## Your assignment
Search term "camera": please show all lines in the listing that contain it.

*-*-*

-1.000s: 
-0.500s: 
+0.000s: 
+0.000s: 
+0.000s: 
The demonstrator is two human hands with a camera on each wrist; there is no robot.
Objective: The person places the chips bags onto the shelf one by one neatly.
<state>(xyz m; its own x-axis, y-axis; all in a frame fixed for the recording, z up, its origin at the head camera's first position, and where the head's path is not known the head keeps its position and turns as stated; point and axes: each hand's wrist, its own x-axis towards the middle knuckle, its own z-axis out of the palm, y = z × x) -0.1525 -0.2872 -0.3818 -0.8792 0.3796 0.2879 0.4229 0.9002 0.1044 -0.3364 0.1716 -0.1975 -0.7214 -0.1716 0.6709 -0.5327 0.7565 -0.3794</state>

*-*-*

## Completed task
The demonstrator is two human hands with a camera on each wrist; there is no robot.
<state>(xyz m; its own x-axis, y-axis; all in a frame fixed for the recording, z up, its origin at the head camera's first position, and where the head's path is not known the head keeps its position and turns as stated; point and axes: each hand's wrist, its own x-axis towards the middle knuckle, its own z-axis out of the palm, y = z × x) -0.1525 -0.2872 -0.3818 -0.8792 0.3796 0.2879 0.4229 0.9002 0.1044 -0.3364 0.1716 -0.1975 -0.7214 -0.1716 0.6709 -0.5327 0.7565 -0.3794</state>

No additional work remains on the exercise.